Please install torch-scatter and torch-sparse following this link.

pip3 install torch-scatter torch-sparse -f https://pytorch-geometric.com/whl/torch-1.7.0+cu110.html

Datasets

We provide our KITTI-VIS and Cityscapes-VIS dataset (download link), which is composed of pre-processed images, auto-annotated instance segmentation, and optical flow.

  • Images are pre-processed with SC-SfMLearner.

  • Instance segmentation is pre-processed with PANet.

  • Optical flow is pre-processed with PWC-Net.

We associate them to operate video instance segmentation as implemented in datasets/sequence_folders.py.
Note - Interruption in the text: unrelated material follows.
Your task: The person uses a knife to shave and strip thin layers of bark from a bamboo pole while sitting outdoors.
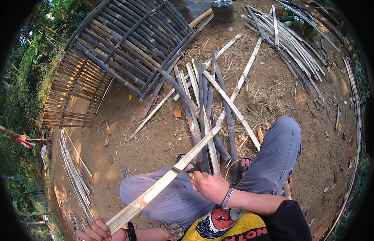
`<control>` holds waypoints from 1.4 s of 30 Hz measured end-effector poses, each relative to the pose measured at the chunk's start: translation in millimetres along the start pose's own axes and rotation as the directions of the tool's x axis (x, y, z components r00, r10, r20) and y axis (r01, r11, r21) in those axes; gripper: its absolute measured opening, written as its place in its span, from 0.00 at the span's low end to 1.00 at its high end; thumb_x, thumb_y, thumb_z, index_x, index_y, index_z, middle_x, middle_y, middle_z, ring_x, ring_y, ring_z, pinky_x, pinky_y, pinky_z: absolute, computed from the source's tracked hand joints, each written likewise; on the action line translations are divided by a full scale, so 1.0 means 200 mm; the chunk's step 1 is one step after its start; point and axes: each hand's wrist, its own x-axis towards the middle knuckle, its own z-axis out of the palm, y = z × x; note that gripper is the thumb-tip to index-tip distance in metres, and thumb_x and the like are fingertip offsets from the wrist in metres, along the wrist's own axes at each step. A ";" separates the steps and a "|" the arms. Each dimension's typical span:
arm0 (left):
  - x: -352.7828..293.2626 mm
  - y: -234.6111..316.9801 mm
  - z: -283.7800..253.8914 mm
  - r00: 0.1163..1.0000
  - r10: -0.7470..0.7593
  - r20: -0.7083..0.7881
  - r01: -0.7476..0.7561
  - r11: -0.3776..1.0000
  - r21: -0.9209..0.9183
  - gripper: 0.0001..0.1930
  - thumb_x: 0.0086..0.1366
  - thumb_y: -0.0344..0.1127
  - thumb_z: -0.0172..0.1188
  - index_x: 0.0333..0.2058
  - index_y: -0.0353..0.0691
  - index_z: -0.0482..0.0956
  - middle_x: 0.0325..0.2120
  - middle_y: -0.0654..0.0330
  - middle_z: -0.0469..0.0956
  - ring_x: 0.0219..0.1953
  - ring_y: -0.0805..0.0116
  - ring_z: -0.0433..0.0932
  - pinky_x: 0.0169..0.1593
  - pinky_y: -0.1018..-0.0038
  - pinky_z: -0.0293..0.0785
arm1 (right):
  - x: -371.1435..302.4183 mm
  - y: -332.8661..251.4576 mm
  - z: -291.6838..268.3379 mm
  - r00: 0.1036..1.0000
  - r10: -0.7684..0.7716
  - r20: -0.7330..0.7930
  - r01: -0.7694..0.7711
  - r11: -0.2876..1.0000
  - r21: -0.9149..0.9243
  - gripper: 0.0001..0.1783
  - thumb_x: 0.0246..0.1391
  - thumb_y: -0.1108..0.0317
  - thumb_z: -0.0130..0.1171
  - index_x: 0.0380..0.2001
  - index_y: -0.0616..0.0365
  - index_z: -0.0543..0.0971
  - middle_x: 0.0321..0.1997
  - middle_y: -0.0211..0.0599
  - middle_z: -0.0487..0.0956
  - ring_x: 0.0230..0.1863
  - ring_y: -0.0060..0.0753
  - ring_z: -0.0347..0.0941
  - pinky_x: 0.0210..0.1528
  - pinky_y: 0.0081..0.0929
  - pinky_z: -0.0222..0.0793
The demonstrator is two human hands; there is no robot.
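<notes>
A long pale split bamboo strip [159, 188] slants across my lap, its near end at the lower left and its far end over the pile on the ground. My left hand [95, 230] is closed around the near end. My right hand [211, 187] is shut on a knife [179, 170], whose narrow blade lies across the strip near its middle. Most of the handle is hidden in my fingers. Both my knees are bent to the sides, with the strip passing over my left leg.
Dark and pale bamboo pieces [203, 100] lie piled before my feet. Behind them stands a dark slatted bamboo frame [130, 44], with a lighter slatted panel [76, 86] beside it. More strips lie at far right [295, 52] and left [74, 172]. Fibre shavings [271, 94] litter the dirt.
</notes>
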 end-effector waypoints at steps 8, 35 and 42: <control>-0.04 -0.05 0.11 0.975 0.106 -0.197 -0.117 0.992 -0.040 0.28 0.69 0.64 0.37 0.18 0.50 0.51 0.07 0.72 0.42 0.08 0.78 0.40 0.13 0.78 0.41 | 0.03 0.18 0.01 0.994 0.111 -0.023 -0.111 0.994 0.004 0.15 0.62 0.59 0.50 0.33 0.63 0.67 0.23 0.53 0.78 0.26 0.58 0.78 0.25 0.47 0.75; -0.05 -0.09 0.13 0.967 0.137 0.213 -0.030 0.896 -0.443 0.29 0.66 0.64 0.47 0.18 0.48 0.56 0.05 0.75 0.50 0.07 0.87 0.44 0.13 0.85 0.41 | 0.12 0.40 -0.03 0.978 0.208 0.002 -0.207 0.971 -0.118 0.15 0.61 0.60 0.51 0.34 0.65 0.71 0.26 0.54 0.80 0.28 0.54 0.80 0.27 0.44 0.77; -0.04 -0.11 0.14 0.936 0.204 0.286 -0.036 0.866 -0.499 0.27 0.67 0.61 0.49 0.19 0.48 0.58 0.04 0.76 0.52 0.06 0.88 0.45 0.13 0.86 0.40 | 0.08 0.30 -0.01 0.990 0.113 -0.083 -0.123 0.985 -0.125 0.16 0.61 0.58 0.52 0.33 0.63 0.69 0.22 0.51 0.78 0.24 0.54 0.78 0.24 0.45 0.75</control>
Please allocate the dataset as the following file structure :

kitti_256 (or cityscapes_256)
    └ image
        └ $SCENE_DIR
    └ segmentation
        └ $SCENE_DIR
    └ flow_f
        └ $SCENE_DIR
    └ flow_b
        └ $SCENE_DIR
    ├ train.txt
    └ val.txt

Training and validation scenes can be randomly generated in train.txt and val.txt.

Training

You can train the models on KITTI-VIS by running :

sh scripts/train_resnet_256_kt.sh

You can train the models on Cityscapes-VIS by running :

sh scripts/train_resnet_256_cs.sh

Please indicate the location of the dataset with $TRAIN_SET.

The hyperparameters (batch size, learning rate, loss weight, etc.) are defined in each script file and default arguments in train.py. Please also check our main paper.

During training, checkpoints will be saved in checkpoints/.

You can also start a tensorboard session by running :

tensorboard --logdir=checkpoints/ --port 8080 --bind_all

and visualize the training progress by opening https://localhost:8080 on your browser.

For convenience, we provide two breakpoints (supported with pdb), commented as BREAKPOINT in train.py. Each breakpoint represents an important point in projecting the object.

BREAKPOINT-1 : Breakpoint after the 1st projection with camera motion. Visualize ego-warped images.
BREAKPOINT-2 : Breakpoint after the 2nd projection with each object motion. Visualize fully-warped images and motion fields.

You can visualize the intermediate outputs with the commented code. This will improve your visibility on debugging the code.

Models

We provide KITTI-VIS and Cityscapes-VIS pretrained models (download link).

The architectures are based on the ResNet18 encoder. Please see the details of them in models/.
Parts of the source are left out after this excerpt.